I brought the money in February 1973, and deposited it – lodged it, we say -- in the Black River bank account of the Calabash Bay Fishermen’s Co-op. It was a suitable non-profit recipient, and we hoped to encourage more Billy’s Bay men to join.
Five hundred dollars wasn’t enough to do the job. Mister Arthur and I agreed that a project vital to everyone’s livelihood shouldn’t depend on American beneficence; he soon matched the Cottonwood grant, setting a “suggested contribution” for every captain, crew member and fish buyer. A persuasive man, he got close to 100 percent participation, and even cudgeled some out of a hardware store owner with whom some captains traded.
As we left after our ten-day vacation, we could hard wait to see the changes that would greet us on our next visit.
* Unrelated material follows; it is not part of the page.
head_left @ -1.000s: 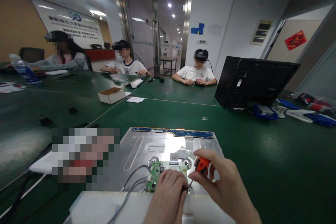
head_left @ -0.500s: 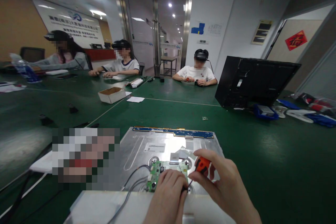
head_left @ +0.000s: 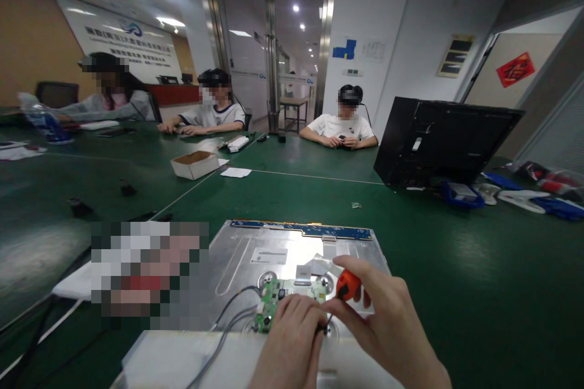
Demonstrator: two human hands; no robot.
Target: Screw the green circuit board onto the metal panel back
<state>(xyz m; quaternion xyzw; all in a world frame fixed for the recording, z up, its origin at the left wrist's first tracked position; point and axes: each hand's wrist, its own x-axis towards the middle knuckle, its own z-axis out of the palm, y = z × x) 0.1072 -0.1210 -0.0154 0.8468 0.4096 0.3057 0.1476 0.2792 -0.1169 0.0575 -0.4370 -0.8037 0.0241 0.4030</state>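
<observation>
My right hand (head_left: 381,310) grips a screwdriver (head_left: 347,285) with an orange-and-black handle. Its thin shaft slants down to the right edge of a green circuit board (head_left: 267,310). Over that board lies my left hand (head_left: 294,328), fingers pressed together and bent, their tips close to the screwdriver's tip. Something dark shows by those fingertips, but I cannot make it out. The board sits on a silver metal panel (head_left: 237,255) with a blue strip board (head_left: 264,228) along its far edge. Grey and black cables (head_left: 223,328) run from the board's left side.
A black monitor (head_left: 442,143) stands at the right, with a blue tray (head_left: 460,194) beside it. Further back are an open cardboard box (head_left: 194,165) and a bottle (head_left: 45,118). Three people sit across the green table (head_left: 292,194). White cable (head_left: 41,346) lies at the left.
My right hand's fingers have shifted slightly, and the screwdriver handle has turned and tilted a little to the left. My left hand stays where it was.
</observation>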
Six months later, we arrived to find . . . no progress!
Jamaica’s coastal-protection agency had to approve any change in the reef – admirable environmentalism in a developing country, but prey to “soon come” bureaucratic lethargy. The men had become impatient and insisted that Mister Arthur give back their money. Little wonder: Many had put up half a week’s catch. This is not a society with money to spare for distant goals.
Sunday I drove to see Ted Tatham, a great bear of a man, Britishborn, now a Jamaican citizen, whom we’d first met through my father’s connection to Alcan Aluminium. Alcan had loaned Ted to the government to run a farm development project; he had connections, Mister Arthur said. Ted was weekending at his Great Bay house two miles from us. Come up to Mandeville, he said.
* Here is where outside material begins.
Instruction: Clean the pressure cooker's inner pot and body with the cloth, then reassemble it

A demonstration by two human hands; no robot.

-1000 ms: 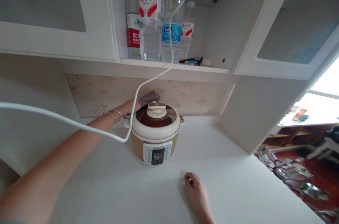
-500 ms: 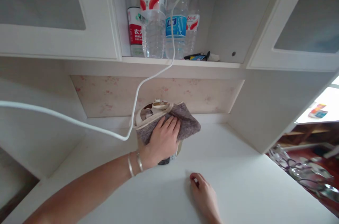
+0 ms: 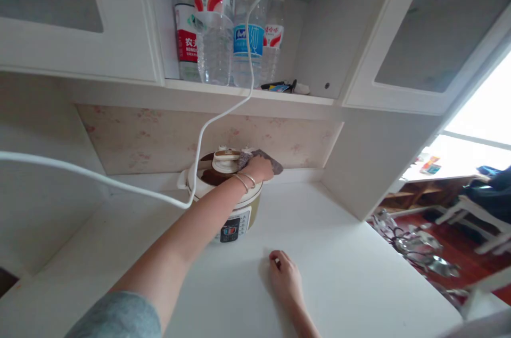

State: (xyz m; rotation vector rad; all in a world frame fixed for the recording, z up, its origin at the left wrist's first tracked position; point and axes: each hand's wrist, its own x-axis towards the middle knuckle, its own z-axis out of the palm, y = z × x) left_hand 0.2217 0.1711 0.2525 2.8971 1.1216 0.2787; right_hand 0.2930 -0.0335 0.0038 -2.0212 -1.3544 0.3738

Monday I set out for his office, an hour’s drive into the mountains, leaving the dauntless Mister Arthur the task of re-collecting money.
Ted put in a call to Kingston, to the man who oversaw the coastal-protection agency, pleading urgency. He covered the mouthpiece: “He wants to know who the blaster is.”
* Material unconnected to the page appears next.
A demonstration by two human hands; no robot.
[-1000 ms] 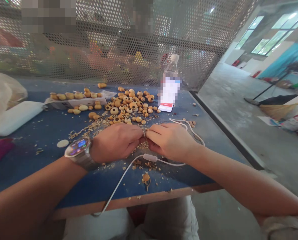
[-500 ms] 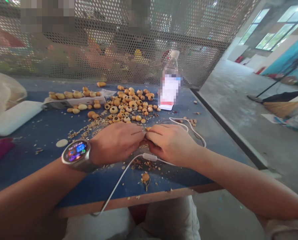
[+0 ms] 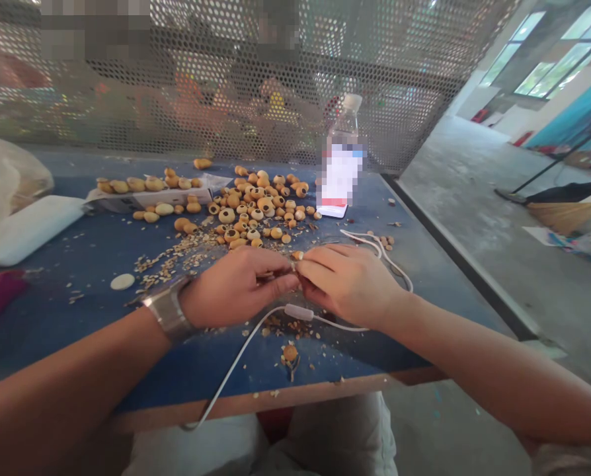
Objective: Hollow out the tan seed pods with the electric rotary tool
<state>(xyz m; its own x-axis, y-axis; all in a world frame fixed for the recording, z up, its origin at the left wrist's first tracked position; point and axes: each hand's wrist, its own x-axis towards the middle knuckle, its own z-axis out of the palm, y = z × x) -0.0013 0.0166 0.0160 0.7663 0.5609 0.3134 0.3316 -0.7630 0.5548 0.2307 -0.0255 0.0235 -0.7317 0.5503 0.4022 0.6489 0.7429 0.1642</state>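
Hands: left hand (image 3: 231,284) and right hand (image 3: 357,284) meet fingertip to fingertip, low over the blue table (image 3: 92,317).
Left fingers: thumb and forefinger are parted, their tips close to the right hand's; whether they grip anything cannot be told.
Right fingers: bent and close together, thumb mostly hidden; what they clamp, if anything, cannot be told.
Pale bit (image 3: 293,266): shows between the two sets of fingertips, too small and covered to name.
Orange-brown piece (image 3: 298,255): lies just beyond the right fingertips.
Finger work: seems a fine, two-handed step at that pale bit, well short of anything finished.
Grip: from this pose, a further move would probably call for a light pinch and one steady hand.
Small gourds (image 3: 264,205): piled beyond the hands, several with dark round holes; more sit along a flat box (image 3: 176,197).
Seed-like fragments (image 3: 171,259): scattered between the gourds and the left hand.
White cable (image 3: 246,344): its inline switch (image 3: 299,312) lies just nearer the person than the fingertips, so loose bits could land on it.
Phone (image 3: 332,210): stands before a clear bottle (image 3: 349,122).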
I had no idea; Mister Arthur had arranged that through Bunny Delapenha, another Mandeville man with a weekend place.
Telephones were scarce; it would be 20 years before we had one at Treasure Beach. Ted, heading a government project, had not one, but two. “Call Bunny,” he said, covering the mouthpiece. He thumbed the all-Jamaica phone book – less than a quarter as thick as ours at home in Hartford -- found the number, and went back to prolong his conversation with the agency head while I reached Bunny. Blessedly, he was “in office,” as Jamaicans say.
“Ashmead,” Bunny said, a man who’d dynamited a commercial-building foundation for him. I whispered the name to Ted.
“Has he dynamited a reef before?” I relayed the question. “Oh yes,” said Bunny, “he’s an experienced sea-blaster.” He said it “seablahster”. Kingston seemed satisfied. A man would be down in a day or two to inspect the project and sign off . Bunny would send Ashmead down to start the job while I was still there. I thanked Ted and drove back to Billy’s Bay in time for a quick dip -- a sea-bath, we call it, said “sea-bahth”.
The agency man came as promised; Mister Arthur took him to inspect the harbor reef. He pronounced the project acceptable so long as we enlarged the opening not more than another six feet, lest a wider opening suck the sandy bottom out of the cove. We readily agreed; that would be plenty of leeway for captains to get through without mashing up their boats. We could start work; the paperwork could follow.